Hasta Sarmiento, Alberdi y Kennedy mi reputación de hombre de bien estaba a salvo, pero después con el Roca enorme y colorido pintado en mi cuerpo, comencé un descenso social del que no pude recuperarme. Los peores eran los días de verano que atosigado por el calor no me quedaba otra que abrirme la camisa. Como Roca estaba en los billetes de cien, ya nadie me creía cuando decía que era la imagen un antepasado que había venido de Europa.

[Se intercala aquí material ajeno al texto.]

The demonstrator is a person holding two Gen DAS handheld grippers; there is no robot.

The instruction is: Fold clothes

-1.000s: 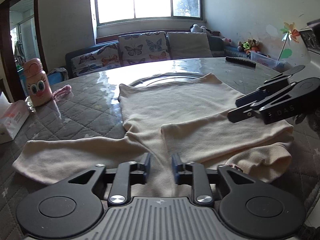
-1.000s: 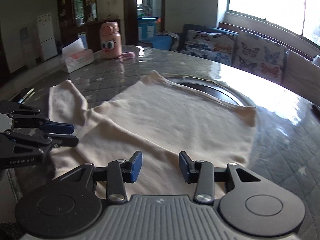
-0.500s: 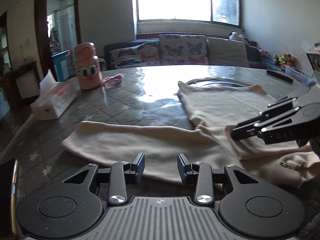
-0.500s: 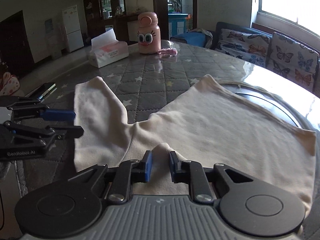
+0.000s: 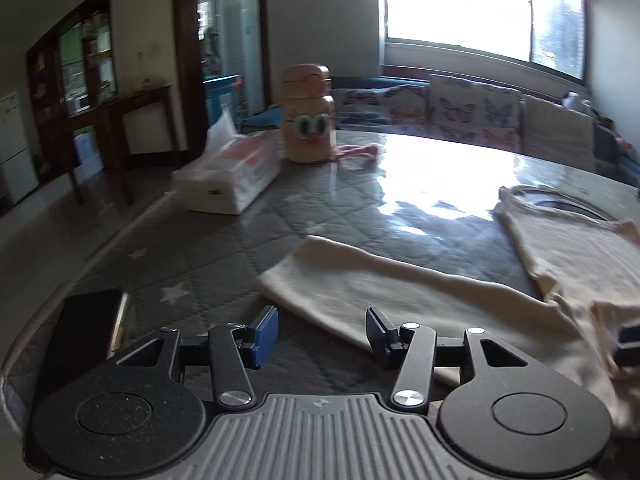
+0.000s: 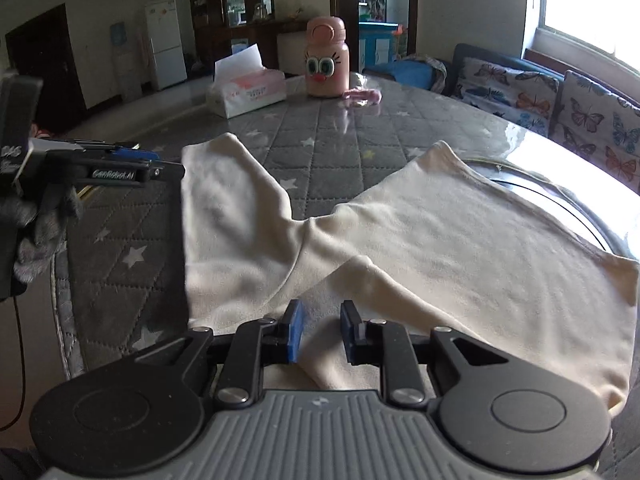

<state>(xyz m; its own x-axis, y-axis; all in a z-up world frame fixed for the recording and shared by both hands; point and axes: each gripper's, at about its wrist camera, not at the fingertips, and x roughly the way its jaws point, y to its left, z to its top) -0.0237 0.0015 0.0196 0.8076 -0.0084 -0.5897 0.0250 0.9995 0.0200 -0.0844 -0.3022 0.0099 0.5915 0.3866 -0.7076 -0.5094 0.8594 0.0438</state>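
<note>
left gripper (image 5: 322, 330): jaws just opened wider, nothing held
right gripper (image 6: 320, 330): reopened slightly, shirt (image 6: 440, 240) fold between pads, grip unclear

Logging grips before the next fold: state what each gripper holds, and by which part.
Left gripper: nothing; jaws just opening, empty, beside the flat sleeve. Right gripper: jaws just opening, folded sleeve between them; grip cannot be told.

A lived-in home is shown: a sofa (image 6: 532, 88) with butterfly-print cushions is set beneath a bright window (image 5: 480, 12), a white fridge (image 6: 165, 40) and dark wooden cabinets (image 6: 248, 8) are seen behind, and a tissue box (image 6: 248, 92) and a cartoon-faced pink bottle (image 6: 326, 58) are kept on the quilted surface (image 6: 320, 140).
</note>
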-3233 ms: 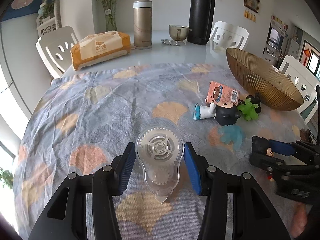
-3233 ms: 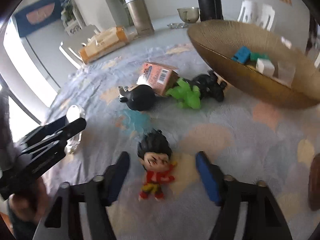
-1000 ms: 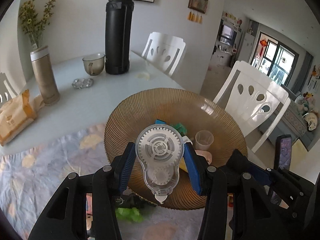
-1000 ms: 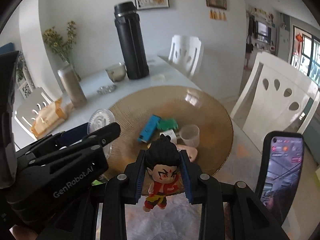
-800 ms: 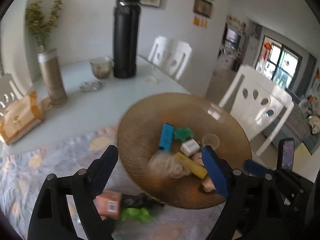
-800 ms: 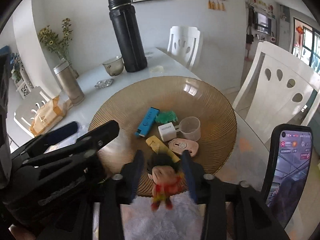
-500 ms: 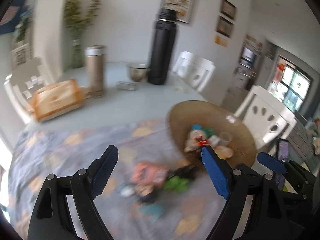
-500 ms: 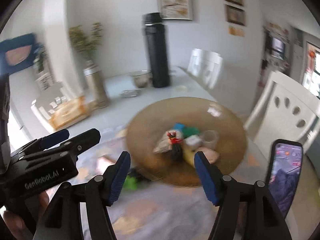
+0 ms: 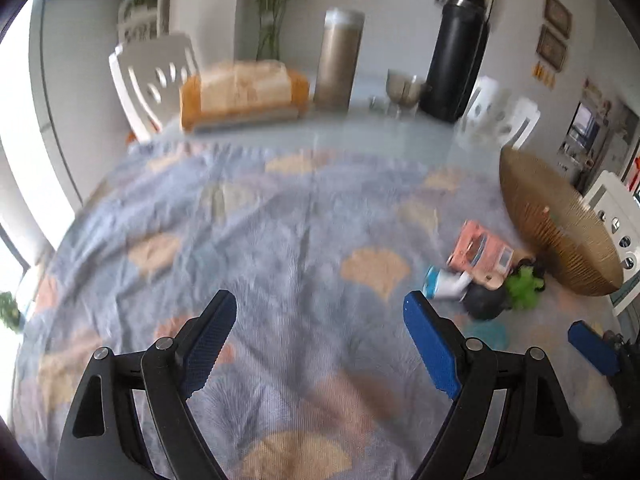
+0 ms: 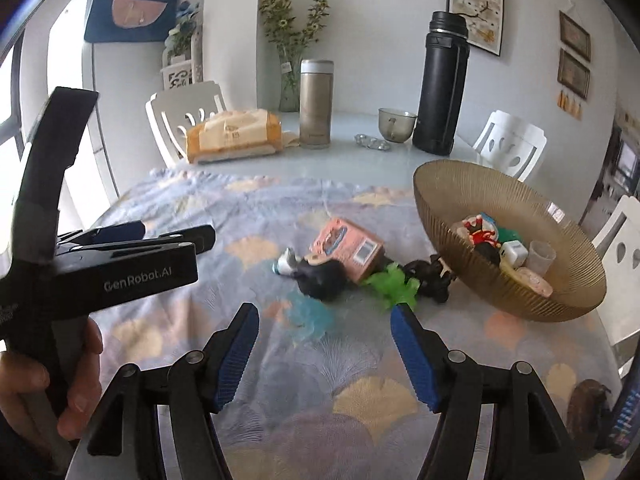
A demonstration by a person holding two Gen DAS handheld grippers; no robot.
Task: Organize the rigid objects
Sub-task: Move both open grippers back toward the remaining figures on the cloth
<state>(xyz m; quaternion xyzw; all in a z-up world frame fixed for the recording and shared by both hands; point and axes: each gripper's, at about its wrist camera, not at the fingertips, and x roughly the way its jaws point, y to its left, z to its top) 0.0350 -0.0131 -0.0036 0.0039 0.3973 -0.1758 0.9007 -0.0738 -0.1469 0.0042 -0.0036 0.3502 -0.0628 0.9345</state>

Lo del escudo de Ñuls era previsible. No comprendo cómo no fue lo primero que se tatuó, fanático como es. Para mí que el muy basura lo dejó a propósito para lo último, para ridiculizarme. Sabiendo que aunque me vaya en sangre al hacérmelo no tengo opción. El problema después de todo no es eso, sino que se lo hizo en el cuello. Desde la oreja hacía abajo, llegando hasta la clavícula. No puedo andar toda la vida con la solapa del saco dada vuelta, ni usar bufandas todo el año. Ya no servirán las excusas del amor de mi madre por Kennedy ni el antepasado idéntico a Roca. Soy consciente de que ninguna persona seria, respetable, que pretenda insertarse con ciertos valores en la sociedad se graba un escudo de Central en el cuello. Eso es cosa de muchachos fanáticos y descarriados. Cómo él. Sin embargo pagaré lo que sea al tatuador, perderé tiempo sentado como un idiota, expuesto a esas malditas y dolorosas agujas que invaden mi pobre piel como si fuera un faquir que exhibe su padecimiento ante el público. Todo eso haré con tal de que este imbécil no se crea ganador. Aunque se burlen mis amigos, hable de atrás la gente del barrio, me desprecien las personas de bien de los círculos sociales a los cuales antes pertenecía y pierda todos los vínculos que me costó una vida construir. Lo más triste es que este idiota es el que me arrancó la nena de casa. Deba ver, resignado, como ella lo abrace frente a mí, le diga amor mío y mirándome de reojo, desafiante, con esa picardía femenina tan particular, repita como un lorito que está feliz de haberlo elegido, y que lo ama tanto, tanto, tantísimo, que lo volvería a elegir una y mil veces más.